On 29 April Soft Machine performed at the fabled "14-Hour Technicolour Dream", the all-night event at London's Alexandra Palace (admission £1) which ushered in the "Summer of Love". Attended by a host of hip identites including John Lennon, the lineup featured a host of stellar acts including Yoko Ono, Alexis Korner, The Pretty Things, Champion Jack Dupree, Graham Bond, Savoy Brown, The Crazy World of Arthur Brown, The Creation, The Move and Pink Floyd (who played at dawn). Newsreel film of the Technicolour Dream survives and excerpts have been included in recent documentaries about Syd Barrett and the early days of Pink Floyd, although it is unknown whether there is any footage of Soft Machine. Shortly after the Technicolour Dream, Soft Machine went to France for a series of concerts which reputedly laid the foundation for their strong following in France. A concert at the Palais Des Sports ended with tear gas being fired into the crowd by police, and in St Tropez they participated in a "total environment" event, part of Alan Zion's production of the Picasso play Desire Atrappe Par La Queue, an experimental multimedia 'hapenning' that was apparently so provocative that it was shut down by the local gendarmes.

Daevid's tenure with Soft Machine ended abruptly on their return to England -- he had neglected to renew his British residency papers and was denied re-entry because his visa had expired. The Customs officer on duty reportedly also thought Daevid was "unusually dressed" (which was probably a major understatement) but this was evidently sufficient cause for him to be detained and searched. With Daevid summarily removed from the group, Soft Machine soldiered on as a three-piece. Their friendship with Jimi Hendrix led to a contract with The Experience's managers, former Animals bassist Chas Chandler and his partner, Mike Jeffrey, a shadowy American 'businessman' with reputed CIA and Mafia connections.
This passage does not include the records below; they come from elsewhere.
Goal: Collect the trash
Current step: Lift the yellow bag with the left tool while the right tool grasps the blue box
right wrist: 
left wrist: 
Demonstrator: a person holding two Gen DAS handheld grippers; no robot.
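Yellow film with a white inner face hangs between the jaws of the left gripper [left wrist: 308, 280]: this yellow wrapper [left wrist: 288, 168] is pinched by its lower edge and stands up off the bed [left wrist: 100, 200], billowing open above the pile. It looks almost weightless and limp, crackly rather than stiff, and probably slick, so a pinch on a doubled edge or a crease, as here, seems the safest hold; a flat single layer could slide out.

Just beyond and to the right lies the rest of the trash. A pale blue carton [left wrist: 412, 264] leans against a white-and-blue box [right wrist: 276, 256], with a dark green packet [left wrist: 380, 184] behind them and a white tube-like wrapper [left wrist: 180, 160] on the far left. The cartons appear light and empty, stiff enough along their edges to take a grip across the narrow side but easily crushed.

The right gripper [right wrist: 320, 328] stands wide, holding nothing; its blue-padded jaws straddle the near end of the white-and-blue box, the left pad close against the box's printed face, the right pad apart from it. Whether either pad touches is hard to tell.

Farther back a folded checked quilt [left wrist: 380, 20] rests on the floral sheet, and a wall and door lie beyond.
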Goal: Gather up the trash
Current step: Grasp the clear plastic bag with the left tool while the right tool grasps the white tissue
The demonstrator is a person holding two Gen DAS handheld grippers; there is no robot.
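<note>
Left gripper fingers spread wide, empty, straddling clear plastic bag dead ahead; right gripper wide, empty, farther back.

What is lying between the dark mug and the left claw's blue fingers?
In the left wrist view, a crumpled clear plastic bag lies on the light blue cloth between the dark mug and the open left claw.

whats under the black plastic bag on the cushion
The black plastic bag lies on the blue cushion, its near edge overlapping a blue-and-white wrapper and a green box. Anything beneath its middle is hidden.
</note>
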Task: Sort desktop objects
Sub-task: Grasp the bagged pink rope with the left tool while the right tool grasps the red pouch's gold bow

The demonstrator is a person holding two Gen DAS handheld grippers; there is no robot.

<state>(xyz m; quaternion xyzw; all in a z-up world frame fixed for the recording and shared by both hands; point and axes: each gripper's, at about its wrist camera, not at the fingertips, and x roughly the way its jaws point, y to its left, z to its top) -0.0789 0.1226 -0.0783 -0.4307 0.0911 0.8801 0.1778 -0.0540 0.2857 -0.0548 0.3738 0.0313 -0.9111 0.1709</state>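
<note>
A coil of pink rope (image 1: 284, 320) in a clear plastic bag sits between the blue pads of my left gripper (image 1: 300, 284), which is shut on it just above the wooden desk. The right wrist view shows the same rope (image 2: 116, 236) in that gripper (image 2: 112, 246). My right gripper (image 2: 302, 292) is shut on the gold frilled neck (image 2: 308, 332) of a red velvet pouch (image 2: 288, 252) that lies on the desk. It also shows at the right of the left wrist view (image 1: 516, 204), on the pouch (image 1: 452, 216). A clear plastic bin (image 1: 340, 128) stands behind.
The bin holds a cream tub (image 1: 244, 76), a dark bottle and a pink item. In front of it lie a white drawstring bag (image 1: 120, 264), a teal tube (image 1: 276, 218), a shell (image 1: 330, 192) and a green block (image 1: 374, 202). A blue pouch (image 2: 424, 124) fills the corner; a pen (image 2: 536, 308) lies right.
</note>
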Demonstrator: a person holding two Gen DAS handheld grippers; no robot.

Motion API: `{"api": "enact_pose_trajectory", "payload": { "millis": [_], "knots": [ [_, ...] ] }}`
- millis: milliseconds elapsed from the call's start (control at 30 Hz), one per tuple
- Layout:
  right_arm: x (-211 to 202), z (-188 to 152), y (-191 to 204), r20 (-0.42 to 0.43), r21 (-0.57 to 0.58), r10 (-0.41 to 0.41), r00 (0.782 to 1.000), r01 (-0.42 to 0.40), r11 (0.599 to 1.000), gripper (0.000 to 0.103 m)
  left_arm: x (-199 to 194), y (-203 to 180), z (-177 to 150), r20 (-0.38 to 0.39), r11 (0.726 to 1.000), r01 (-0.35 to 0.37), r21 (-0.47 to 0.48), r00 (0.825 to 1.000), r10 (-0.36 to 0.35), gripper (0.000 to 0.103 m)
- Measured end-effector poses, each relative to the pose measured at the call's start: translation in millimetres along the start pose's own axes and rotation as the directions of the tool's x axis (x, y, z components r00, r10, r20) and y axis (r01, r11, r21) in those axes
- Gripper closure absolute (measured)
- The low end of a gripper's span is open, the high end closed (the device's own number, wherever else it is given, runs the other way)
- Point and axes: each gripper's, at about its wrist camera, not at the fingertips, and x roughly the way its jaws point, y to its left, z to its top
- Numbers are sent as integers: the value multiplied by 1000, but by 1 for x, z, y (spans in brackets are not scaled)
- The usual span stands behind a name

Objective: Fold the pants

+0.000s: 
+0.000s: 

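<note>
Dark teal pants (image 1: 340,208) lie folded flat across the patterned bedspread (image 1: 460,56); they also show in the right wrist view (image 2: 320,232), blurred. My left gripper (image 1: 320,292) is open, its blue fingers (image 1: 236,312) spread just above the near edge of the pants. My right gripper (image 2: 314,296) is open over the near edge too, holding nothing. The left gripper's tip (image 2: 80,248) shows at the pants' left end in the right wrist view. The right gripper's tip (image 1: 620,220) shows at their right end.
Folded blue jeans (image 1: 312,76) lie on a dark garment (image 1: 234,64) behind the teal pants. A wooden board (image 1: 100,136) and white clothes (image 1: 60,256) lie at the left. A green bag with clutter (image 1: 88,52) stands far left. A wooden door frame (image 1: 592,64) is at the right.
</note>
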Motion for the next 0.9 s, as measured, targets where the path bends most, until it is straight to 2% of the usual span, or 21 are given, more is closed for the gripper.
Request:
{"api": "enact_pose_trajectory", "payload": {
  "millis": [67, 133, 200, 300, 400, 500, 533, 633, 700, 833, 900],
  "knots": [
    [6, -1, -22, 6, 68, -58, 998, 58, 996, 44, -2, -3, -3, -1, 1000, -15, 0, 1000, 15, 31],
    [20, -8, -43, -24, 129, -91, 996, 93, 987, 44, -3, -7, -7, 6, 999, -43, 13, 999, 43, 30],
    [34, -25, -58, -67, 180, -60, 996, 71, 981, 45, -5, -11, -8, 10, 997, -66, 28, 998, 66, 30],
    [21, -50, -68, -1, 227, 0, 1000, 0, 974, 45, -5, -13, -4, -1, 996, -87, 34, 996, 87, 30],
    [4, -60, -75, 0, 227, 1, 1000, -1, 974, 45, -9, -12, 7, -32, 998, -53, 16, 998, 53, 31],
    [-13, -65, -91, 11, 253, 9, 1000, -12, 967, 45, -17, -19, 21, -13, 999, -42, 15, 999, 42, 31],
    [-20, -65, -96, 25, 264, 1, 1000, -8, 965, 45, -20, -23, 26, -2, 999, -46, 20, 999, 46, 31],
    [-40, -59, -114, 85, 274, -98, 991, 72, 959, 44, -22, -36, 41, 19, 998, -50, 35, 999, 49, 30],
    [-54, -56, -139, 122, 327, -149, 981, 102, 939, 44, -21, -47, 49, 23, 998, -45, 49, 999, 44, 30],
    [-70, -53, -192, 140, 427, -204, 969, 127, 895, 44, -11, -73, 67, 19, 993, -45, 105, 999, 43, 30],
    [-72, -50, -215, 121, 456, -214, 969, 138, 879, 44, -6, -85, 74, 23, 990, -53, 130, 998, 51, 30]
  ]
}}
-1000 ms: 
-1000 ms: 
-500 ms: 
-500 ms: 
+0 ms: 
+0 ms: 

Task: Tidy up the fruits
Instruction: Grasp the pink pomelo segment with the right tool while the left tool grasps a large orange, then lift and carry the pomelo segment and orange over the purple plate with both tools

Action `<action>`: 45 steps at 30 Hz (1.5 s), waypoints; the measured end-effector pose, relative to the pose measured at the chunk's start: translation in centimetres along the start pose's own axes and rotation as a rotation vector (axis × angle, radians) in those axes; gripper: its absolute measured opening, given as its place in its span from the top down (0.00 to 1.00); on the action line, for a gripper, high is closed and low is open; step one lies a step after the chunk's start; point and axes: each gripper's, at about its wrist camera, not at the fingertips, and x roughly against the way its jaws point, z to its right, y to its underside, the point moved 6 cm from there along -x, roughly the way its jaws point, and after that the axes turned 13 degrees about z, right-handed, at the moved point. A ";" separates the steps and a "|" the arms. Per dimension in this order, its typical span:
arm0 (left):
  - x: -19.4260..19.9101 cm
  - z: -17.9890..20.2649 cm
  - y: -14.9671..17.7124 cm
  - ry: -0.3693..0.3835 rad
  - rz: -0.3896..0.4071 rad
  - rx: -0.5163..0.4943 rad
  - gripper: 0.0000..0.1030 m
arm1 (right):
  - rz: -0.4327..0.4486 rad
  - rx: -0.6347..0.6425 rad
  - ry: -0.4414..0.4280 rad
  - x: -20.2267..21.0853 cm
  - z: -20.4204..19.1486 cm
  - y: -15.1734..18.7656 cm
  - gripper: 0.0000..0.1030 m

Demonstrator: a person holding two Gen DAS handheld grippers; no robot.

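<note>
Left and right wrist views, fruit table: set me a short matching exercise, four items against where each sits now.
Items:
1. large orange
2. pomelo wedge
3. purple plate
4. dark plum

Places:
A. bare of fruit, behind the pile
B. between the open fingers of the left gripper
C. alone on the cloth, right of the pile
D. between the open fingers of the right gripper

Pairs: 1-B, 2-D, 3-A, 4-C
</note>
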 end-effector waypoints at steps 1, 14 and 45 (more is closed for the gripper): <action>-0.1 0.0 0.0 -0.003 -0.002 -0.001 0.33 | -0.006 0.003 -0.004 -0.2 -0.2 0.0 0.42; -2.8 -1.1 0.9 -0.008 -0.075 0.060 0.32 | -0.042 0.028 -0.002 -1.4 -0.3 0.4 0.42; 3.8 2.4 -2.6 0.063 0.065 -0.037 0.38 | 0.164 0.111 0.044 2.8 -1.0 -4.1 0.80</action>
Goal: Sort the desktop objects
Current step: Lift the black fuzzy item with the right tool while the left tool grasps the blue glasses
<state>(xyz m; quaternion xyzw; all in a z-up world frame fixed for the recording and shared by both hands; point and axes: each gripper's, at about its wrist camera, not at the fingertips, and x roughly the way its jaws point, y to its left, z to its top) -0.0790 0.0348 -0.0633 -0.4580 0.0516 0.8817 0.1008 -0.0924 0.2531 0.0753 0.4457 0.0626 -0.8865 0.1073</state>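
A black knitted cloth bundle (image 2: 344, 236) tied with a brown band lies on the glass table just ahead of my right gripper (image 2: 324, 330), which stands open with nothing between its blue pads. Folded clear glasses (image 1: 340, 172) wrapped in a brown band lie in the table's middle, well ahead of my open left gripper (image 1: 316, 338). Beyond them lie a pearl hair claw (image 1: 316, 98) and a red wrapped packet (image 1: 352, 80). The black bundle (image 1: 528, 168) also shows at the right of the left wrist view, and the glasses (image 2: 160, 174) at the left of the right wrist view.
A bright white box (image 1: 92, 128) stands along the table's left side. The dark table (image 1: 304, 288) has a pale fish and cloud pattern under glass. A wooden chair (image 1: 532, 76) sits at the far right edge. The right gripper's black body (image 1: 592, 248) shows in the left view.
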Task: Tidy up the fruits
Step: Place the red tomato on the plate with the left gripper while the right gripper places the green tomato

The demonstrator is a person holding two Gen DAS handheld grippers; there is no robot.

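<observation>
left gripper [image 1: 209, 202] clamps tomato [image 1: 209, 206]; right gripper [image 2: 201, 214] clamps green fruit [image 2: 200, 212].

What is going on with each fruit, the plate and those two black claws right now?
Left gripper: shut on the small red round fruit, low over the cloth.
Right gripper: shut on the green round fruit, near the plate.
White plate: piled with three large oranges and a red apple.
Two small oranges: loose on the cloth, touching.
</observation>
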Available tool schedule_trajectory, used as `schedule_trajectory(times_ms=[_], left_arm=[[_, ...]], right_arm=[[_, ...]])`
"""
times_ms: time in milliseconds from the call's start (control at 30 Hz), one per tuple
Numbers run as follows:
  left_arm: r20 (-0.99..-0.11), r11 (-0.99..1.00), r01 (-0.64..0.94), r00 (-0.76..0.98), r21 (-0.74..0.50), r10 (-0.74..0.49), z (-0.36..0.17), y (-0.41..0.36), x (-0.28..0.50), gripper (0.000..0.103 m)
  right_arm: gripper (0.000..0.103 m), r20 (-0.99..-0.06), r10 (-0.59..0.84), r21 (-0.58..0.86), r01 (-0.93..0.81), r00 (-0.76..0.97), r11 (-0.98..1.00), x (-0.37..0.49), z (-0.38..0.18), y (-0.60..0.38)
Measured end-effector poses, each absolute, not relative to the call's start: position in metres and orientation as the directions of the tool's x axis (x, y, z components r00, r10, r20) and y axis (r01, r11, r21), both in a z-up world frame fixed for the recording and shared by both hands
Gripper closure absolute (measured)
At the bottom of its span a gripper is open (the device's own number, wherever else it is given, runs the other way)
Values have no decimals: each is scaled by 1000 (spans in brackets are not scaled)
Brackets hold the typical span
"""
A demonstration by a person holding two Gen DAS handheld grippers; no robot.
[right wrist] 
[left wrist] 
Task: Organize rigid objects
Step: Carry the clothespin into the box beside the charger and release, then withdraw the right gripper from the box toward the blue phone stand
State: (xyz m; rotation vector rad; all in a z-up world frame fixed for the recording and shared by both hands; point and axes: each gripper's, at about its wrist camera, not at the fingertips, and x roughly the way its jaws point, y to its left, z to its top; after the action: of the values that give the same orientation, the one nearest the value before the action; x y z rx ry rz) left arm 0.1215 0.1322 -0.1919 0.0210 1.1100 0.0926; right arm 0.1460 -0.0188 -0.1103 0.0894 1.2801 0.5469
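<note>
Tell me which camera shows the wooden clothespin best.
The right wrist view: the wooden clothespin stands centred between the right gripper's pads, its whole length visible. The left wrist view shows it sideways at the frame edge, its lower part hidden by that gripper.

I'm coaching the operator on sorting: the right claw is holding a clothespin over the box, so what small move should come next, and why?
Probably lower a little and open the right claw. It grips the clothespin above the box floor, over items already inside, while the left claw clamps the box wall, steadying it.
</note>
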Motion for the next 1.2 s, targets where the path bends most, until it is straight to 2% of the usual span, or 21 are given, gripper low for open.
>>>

In 1968 Soft Machine undertook a gruelling six-month (February to August) tour of the United States, supporting The Jimi Hendrix Experience. During the tour, over just three days out in New York in April, they recorded their debut album, produced by Tom Wilson (who had produced Simon & Garfunkel, Bob Dylan and Frank Zappa). Not surprisingly, they were unhappy with the results, but the album was surprisingly successful in America and led to demand for more touring, this time as headliners.

Exhausted, Ayers quit after the U.S. tour and retreated to Majorca to write, then embarked on a solo career, although his former bandmates continued to contribute to his recordings, including Joy of a Toy, and he contiuned to work with Daevid Allen for some time. Ayers was replaced by Daevid and Wyatt's friend (and their former roadie) Hugh Hopper. Wyatt remained with the group for two more years but he began to lose interest in the direction they were taking and quit in late 1971 after their fourth album. Soft Machine continued with varying lineups, recording another three increasingly jazz-oriented studio LPs, before breaking up in late 1970s.

Wyatt and David Sinclair then formed Matching Mole, who made two highly-regarded LPs. The new group harked back to the earlier song-based Soft Machine style -- its name was an anglicisation of the French translation of Soft Machine ("Machine Malle"). Another Antiopdean connection appeared in when David Sincliar was replaced by NZ-born pianist Dave Mcrae. Dave (who now lives in Sydney) is married to jazz singer and educator Joy Yates (their daughter is singer Jade Mcrae) and Dave spent many years in the UK, during time which he also worked with Bill Oddie on the music for The Goodies TV series.

Matching Mole broke up briefly then reformed for a planned third LP, but in mid-1973, just before the album was due to be recorded, Wyatt he accidentally fell from an apartment window while attending a party, breaking his back, and he was rendered paraplegic. After several months' recovery, he returned to music, releasing a searing solo album Rock Bottom in late 1973; in 1974 he scored a surprise UK hit single with his idiosyncractic version of The Monkees' "I'm A Believer. He subsequently contributed to Albums by Hatfield & The North and Roxy Music's Phil Manzanera, among many other projects, and in the early '80s he enjoyed great critical and commercial success with his classic rendition of Elvis Costello's anti-war song "Shipbuilding".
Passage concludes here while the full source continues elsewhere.